Some time ago I was given a book to read by a colleague. The book is titled A Fan’s Notes, and its author, Frederick Exley, does a remarkable job of barely speaking about sport in the two-hundred seventy pages I’ve read thus far. (I write like a fiend, work a full-time job, and watch baseball. Time rarely presents itself for reading anything but the paper while cooking or in the W.C.)
Really, the book is a memoir, detailing the author’s institutionalization during the mid and late ’50s. Conformity issues. I don’t imagine being lent the book was meant to send a message of any sort.
When Exley does speak of sport, he speaks of the Frank Gifford New York football Giants. He speaks of getting far too fired up about them, about clapping grown men repeatedly on the back, on jumping and screaming and praying and slapping his hand on the bar.
That was me yesterday afternoon. I became the living embodiment (Mistah Exley–he dead) of Frederick Exley. I was in a safe place to be such a Loopy Lou–Pacific Standard on Fourth Avenue in Brooklyn–but goddamn. I need to calm down.
Others, however, seemed to feel differently, because I put on quite a show during the top of the ninth:
Alex Cora singled off Manny Acosta. I clapped hard and whacked my knuckle against my wedding ring, letting out a sharp, “Nnnneeeeowwww!” which amused everyone and no one at once. Angel Berroa hit for Brian Stokes and sacrificed to get Cora to second. I stood on the support rungs of my stool and beat the bar with my fist. Chuckles abounded. The small crowd there that afternoon had decided it would be best to laugh at me than wait so they could laugh with me. There is little to laugh about when watching the Mets these days–at least with anything more than gallows humor.
When Pagan ripped that ball past Martin Prado and out to right, I had fully intended to punch the air in excitement.
However, my face got in the way.
I didn’t stop screaming, “Go, go, go!” though I felt a sharp pain in my cheekbone and my glasses were now nowhere to be found. Turned out that in the excitement and scoring of the insurance run, I’d punched them off my face with such ferocity that they flew off and behind my head, dropping to the floor behind me and causing one of the lenses to pop out of its half-wire frame. I also sliced the top of my right index finger. I could photograph this, but I think I’m going to pass. Respectfully.

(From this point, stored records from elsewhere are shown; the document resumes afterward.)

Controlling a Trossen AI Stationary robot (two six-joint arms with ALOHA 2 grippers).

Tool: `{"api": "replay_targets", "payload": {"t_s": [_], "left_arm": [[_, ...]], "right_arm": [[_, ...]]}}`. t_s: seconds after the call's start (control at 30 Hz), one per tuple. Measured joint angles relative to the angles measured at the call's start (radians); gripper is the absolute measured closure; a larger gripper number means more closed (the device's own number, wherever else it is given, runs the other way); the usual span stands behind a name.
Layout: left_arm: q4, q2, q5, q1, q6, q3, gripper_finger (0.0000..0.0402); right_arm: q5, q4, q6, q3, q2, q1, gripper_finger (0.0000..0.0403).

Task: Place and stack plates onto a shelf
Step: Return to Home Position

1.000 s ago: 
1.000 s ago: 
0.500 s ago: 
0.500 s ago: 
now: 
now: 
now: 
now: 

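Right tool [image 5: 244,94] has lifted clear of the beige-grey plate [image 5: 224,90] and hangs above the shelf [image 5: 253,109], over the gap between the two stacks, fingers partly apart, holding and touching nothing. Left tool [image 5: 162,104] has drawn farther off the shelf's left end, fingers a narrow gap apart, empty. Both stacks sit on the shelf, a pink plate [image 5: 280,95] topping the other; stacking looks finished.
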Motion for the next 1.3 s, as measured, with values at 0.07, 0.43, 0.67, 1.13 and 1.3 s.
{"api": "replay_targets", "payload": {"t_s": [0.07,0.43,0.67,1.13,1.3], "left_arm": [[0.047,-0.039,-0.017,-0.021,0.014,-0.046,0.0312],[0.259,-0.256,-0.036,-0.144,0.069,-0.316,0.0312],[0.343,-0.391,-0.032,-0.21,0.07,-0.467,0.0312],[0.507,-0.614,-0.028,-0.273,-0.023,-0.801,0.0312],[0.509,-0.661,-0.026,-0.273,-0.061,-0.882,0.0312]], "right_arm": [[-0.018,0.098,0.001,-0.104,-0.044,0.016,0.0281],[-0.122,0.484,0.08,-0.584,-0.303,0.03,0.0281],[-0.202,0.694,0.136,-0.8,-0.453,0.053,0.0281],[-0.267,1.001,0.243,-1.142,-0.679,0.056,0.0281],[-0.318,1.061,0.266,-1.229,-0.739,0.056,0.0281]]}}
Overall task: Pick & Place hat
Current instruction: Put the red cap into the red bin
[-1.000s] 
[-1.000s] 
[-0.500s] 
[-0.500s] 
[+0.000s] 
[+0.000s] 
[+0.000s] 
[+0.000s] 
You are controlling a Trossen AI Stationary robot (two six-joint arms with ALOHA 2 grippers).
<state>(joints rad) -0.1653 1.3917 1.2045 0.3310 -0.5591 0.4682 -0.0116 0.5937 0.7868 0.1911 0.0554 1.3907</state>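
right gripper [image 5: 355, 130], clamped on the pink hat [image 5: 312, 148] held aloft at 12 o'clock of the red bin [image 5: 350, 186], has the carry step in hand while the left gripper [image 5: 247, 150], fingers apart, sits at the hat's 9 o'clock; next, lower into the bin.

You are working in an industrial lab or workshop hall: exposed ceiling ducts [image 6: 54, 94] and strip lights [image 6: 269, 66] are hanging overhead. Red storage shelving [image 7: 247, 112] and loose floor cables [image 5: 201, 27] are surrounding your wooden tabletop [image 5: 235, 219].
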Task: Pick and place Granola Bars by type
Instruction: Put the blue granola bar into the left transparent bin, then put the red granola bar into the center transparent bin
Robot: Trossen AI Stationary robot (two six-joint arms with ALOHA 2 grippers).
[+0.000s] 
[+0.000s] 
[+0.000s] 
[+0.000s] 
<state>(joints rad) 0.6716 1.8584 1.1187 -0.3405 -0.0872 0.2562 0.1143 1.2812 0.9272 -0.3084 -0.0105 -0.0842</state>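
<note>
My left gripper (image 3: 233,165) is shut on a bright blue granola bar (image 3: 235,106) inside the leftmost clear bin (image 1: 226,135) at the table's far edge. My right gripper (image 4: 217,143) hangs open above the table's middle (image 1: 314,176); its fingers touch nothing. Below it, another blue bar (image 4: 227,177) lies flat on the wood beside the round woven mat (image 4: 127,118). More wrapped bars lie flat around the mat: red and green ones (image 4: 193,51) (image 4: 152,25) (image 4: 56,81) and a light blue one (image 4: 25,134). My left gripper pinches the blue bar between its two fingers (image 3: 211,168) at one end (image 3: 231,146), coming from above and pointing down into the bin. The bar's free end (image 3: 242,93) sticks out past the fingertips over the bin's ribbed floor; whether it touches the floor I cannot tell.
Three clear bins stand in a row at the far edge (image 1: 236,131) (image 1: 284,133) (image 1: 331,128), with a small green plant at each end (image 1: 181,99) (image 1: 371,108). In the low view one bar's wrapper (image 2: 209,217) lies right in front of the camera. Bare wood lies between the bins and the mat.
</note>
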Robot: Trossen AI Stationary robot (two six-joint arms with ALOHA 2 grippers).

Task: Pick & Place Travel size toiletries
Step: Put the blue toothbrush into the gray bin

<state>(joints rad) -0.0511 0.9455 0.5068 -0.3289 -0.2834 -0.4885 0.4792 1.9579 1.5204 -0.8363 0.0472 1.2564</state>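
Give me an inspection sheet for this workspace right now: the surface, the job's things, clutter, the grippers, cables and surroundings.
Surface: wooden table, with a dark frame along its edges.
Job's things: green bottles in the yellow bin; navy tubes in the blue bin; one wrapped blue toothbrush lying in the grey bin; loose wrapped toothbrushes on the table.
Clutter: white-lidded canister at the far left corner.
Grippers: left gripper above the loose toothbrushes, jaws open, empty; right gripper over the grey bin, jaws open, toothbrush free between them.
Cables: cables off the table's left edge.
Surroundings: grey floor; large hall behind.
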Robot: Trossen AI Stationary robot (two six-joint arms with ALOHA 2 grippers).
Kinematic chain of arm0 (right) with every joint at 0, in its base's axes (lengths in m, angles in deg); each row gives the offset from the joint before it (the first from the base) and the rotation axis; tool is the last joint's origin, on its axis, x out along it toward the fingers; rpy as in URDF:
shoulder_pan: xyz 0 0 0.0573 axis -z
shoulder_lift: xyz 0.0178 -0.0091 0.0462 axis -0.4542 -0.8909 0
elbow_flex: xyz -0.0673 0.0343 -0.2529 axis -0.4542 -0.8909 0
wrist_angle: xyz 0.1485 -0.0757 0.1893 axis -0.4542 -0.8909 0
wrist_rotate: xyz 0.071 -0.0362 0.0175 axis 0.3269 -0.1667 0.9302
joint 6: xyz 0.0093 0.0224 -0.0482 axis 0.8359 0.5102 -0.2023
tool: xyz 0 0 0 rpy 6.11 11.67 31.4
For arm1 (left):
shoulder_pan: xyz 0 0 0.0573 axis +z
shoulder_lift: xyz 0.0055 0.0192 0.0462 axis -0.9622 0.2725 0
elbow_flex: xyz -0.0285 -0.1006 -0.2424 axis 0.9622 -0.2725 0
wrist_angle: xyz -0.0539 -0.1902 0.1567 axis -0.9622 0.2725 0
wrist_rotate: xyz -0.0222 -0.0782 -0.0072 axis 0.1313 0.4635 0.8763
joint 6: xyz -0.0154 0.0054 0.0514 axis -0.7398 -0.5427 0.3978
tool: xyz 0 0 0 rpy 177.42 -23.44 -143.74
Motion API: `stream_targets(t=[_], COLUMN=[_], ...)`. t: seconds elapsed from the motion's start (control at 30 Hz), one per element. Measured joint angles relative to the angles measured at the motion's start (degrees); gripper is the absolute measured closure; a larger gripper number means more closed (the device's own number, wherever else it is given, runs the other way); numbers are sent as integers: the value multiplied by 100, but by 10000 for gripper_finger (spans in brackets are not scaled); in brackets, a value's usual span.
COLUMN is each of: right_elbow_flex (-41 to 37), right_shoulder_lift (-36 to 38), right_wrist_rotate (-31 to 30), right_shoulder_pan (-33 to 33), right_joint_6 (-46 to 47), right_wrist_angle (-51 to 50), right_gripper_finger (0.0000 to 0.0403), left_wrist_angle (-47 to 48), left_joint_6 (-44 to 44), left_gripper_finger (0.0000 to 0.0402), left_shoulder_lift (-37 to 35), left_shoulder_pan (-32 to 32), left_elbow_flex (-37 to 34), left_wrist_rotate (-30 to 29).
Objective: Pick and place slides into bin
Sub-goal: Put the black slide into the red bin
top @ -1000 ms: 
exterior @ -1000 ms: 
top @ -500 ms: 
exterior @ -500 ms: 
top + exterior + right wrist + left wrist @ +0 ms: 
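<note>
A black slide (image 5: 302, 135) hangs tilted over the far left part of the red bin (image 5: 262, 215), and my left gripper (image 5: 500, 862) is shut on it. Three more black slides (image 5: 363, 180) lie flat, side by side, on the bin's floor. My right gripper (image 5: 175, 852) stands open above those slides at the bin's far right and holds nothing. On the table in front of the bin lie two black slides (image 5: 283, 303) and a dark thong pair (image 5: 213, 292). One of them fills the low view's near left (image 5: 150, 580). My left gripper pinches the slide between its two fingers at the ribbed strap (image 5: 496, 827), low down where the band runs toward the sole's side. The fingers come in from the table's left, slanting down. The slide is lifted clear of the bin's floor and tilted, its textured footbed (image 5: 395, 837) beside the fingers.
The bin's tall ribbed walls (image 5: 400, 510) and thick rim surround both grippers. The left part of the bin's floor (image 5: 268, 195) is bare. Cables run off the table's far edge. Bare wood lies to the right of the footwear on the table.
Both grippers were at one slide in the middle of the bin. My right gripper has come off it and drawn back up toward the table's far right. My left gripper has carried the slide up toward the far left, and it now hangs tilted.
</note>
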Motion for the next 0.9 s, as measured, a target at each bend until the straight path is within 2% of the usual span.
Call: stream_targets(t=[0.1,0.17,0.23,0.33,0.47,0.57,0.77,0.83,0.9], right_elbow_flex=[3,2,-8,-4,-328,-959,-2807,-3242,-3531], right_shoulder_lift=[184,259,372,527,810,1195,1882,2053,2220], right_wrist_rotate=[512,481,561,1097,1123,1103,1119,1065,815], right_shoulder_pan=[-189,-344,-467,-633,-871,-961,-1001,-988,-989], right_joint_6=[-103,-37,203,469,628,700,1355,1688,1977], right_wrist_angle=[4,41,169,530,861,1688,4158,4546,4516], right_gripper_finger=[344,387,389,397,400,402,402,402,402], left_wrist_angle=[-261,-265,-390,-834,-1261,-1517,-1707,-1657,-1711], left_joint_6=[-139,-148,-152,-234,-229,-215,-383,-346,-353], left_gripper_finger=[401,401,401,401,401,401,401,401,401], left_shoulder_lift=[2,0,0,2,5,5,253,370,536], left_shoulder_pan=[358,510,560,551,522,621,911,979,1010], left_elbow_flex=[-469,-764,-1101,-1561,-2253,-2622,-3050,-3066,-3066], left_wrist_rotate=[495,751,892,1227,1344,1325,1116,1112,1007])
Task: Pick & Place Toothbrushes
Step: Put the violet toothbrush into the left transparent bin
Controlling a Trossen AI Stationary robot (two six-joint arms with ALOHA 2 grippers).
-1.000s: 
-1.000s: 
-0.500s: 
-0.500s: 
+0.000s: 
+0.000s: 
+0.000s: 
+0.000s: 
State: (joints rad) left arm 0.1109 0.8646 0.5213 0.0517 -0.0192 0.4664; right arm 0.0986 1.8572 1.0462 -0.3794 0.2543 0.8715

When I gathered myself in time for the next batter–the eyewear being crucial in actually SEEING what’s onscreen–I had a flashback to the old “poking the eyes” bit that the Stooges pulled. I didn’t think my day would get wackier. Then Castillo executed the best suicide squeeze I’ve seen in my admittedly limited history of witnessing suicide squeezes. I can count them on one now scarred hand.
As Acosta prepared for David Wright, I muttered a barely audible, “Nyuk, nyuk, nyuk.”
**
Speaking of David Wright: the Braves seemed to have it all worked out for him yesterday. Walk the poor *bugger. Here’s how that strategy panned out (ordered by plate appearance):
- top of first, two out, 0-0: intentionally walked; Chowdah grounds out.
- top of fourth, no one out, 0-0: strikeout. Given that he led off the inning, it was an acceptable deviation from the plan.
- top of sixth, one out, Castillo on second, 0-0: intentionally walked. Chowdah reaches on an infield single to load the bases. Jeremy Reed walks (unintentionally), scoring the lead run. Wright would then score on a Santos sacrifice.
- top of eighth, no one out, 2-0: Wright singles, then steals. Nothing really comes of the inning; he’s stranded at third.
- top of ninth, two out, Murphy on second after a walk and a steal: intentionally walked. Chowdah would then get Murphy in on an RBI-single.
I don’t believe the strategy of intentionally walking David Wright, even given the state of the team at present, will bear much fruit. Or, if it’s to be done, perhaps best to do so only if there are outs and no one on.
The Mets may be bloodied and bruised, and jokes abound about their not-ready-for-prime time players. But don’t treat them like they absolutely don’t know what they’re doing.
**
Sheffield left Friday with a cramp. Now it’s a tweaked hamstring. Sure it is.
*I had a different “b” word in place there, but apparently the MLB censor drones believe it unfit for mass consumption. Very well. Lame. But very well.